Tornerei ovunque ma un posto mi manca più degli altri: l’Afghanistan. Non se ne parla più tanto. Da quando l’ISIS ha preso il posto dei Talebani, nell’immaginario mediatico del terrore poco o nulla si sa di questo Paese. Eppure tantissimo c’è da fare ancora per la popolazione civile che non ha accesso ai servizi di salute essenziali. Oltre la metà della popolazione in Afghanistan vive sotto la soglia di povertà. In molti hanno lasciato le loro case per sfuggire alla violenza e cercare nuove opportunità economiche: la capitale Kabul ha assistito negli ultimi anni a un aumento enorme della popolazione, anche per il ritorno di molti rifugiati dal Pakistan e dall’Iran.

La salute delle donne rimane uno dei punti deboli del sistema sanitario nazionale per la mancanza di reparti di maternità, di ostetriche addestrate e di farmaci essenziali. La mortalità materna è una delle più alte al mondo. Nelle mappe della World Health Organization, diverse gradazioni di colore rappresentano la maggiore o minore incidenza di una specifica condizione di salute in diversi Paesi del mondo descrivendo a colpo d’occhio la salute globale. La mappa della mortalità materna ha sempre due aree con i colori più scuri, indice di maggiore rischio per una donna che partorisce: una è l’Africa sub-sahariana, l’altra è una piccola macchia nel mezzo dell’Asia, l’Afghanistan.

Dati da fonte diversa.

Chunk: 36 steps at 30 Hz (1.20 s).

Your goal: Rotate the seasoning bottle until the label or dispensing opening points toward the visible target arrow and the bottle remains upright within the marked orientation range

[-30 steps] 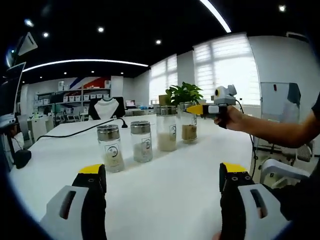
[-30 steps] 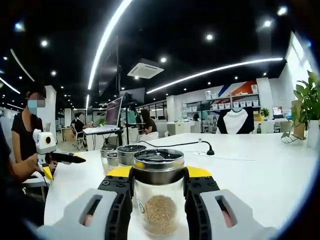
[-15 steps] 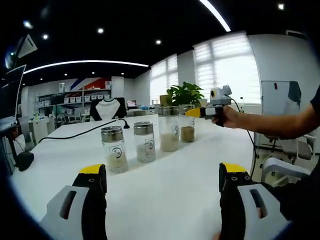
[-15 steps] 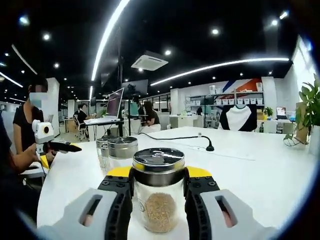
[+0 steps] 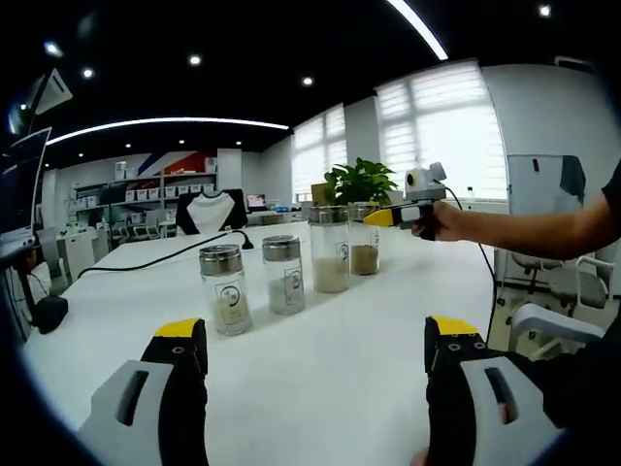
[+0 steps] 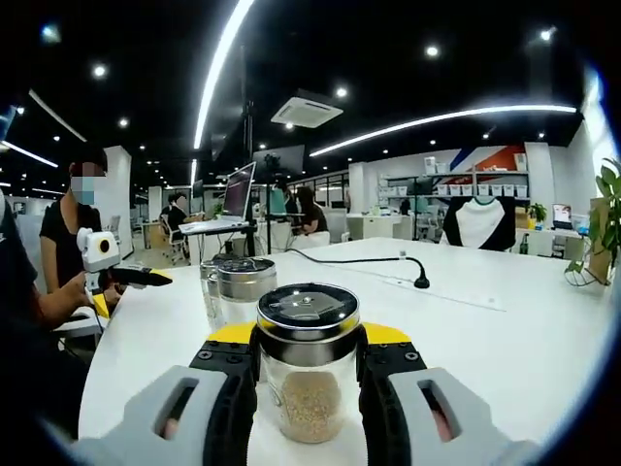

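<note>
At centre-bottom of the right gripper view, the right gripper [image 6: 308, 351] is staying clenched on the upright seasoning bottle [image 6: 309, 374] and turning it, background sliding rightward, while the left gripper [image 5: 315, 342] is waiting released.

In our right gripper view the seasoning bottle [image 6: 309, 374] between the right gripper [image 6: 309, 351] jaws sits slightly lower; the room behind swings sideways; in our left gripper view the bottle [image 5: 366, 239] shows a little further right.
</note>
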Each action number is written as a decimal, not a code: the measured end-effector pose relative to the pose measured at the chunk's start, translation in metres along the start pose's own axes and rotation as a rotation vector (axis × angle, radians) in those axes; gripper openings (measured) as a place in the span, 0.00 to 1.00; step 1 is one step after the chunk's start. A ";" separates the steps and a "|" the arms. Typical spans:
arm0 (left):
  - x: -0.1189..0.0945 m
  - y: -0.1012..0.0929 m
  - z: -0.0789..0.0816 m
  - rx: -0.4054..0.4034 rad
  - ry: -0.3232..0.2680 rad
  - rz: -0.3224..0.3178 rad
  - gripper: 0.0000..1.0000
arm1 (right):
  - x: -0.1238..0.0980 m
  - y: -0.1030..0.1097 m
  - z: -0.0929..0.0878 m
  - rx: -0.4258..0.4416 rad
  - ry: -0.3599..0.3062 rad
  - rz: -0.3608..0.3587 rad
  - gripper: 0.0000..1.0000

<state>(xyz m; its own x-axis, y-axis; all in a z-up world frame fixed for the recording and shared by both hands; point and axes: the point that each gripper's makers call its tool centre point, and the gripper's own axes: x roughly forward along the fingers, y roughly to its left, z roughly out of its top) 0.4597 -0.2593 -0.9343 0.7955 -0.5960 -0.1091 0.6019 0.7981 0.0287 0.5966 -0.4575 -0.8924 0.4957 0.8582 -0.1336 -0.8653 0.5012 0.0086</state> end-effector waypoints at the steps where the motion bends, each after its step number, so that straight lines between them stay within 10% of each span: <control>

32 sono i milioni di euro spesi in Afghanistan da MSF nel 2018 (fonte: MSF). 52 sono i miliardi di dollari spesi dal governo USA per la guerra in Afghanistan nello stesso anno (fonte: Forbes)

Meno della metà dei parti in Afghanistan sono assistiti da personale qualificato. Solo nell’ospedale materno-infantile di Dasht-e-Barchi, l’unico in grado di fornire assistenza per i parti complicati in un’area di oltre un milione di abitanti, nel 2018 MSF ha assistito 15mila nascite; 23mila i parti assistiti nell’ospedale di Khost, a sud di Kabul. Nel 2015 secondo i dati dell’United Nation Population Found, in Afghanistan sono morte in media 396 donne ogni 100mila bambini nati vivi. In Italia questo indicatore è 4. Alcune ricerche indicano un’enorme disomogeneità tra le diverse regioni afghane e in alcune zone rurali la mortalità materna sarebbe ancora superiore a 800.

Un articolo di Lancet (autorevole rivista medica) riporta che il Demographic and Health Survey 2015, documento di programmazione del governo afghano, stimasse la mortalità materna nel 2015 a 1.291. Per Lancet non è solo prioritaria la formazione ma anche la distribuzione delle ostetriche, soprattutto nelle aree rurali del Paese. È spesso difficile convincere le ostetriche formate in città a trasferirsi in aree disagiate: sono pagate in base ai parti assistiti ma i numeri riferiti sono spesso gonfiati e poco verificati e quindi anche la spinta economica spesso non è efficace. In tempi più recenti, le ostetriche sono state reclutate nei villaggi con l’impegno a tornarvi dopo il periodo di formazione ma non sempre l’accordo è rispettato. Inoltre, le lacune nei trasporti impediscono al personale qualificato di raggiungere i villaggi più remoti per fornire assistenza prenatale e pianificazione delle nascite. Le morti materne sono solo una delle emergenze cui il governo non riesce a fare fronte ma la morte di una mamma durante il parto rimarrà sempre uno degli indicatori più drammatici della scarsa qualità di qualunque sistema sanitario.

Alcune mie scelte professionali richiedono che per qualche tempo rinunci a partire con MSF. Per coerenza interrompo anche il mio “volo a pedali”: non so slegare l’esperienza reale dal racconto. Ringrazio Pietro e Duccio che mi hanno accolto su questa splendida rivista, MSF per avermi ritenuto degno di raccontarla e coloro che in questi quattro anni mi hanno onorato della loro lettura.

Luigi Montagnini è un medico anestesista-rianimatore. Dopo aver vissuto a Varese, Londra e Genova, oggi vive e lavora ad Alessandria, presso l’ospedale pediatrico “Cesare Arrigo”. Da diversi anni collabora con Medici Senza Frontiere.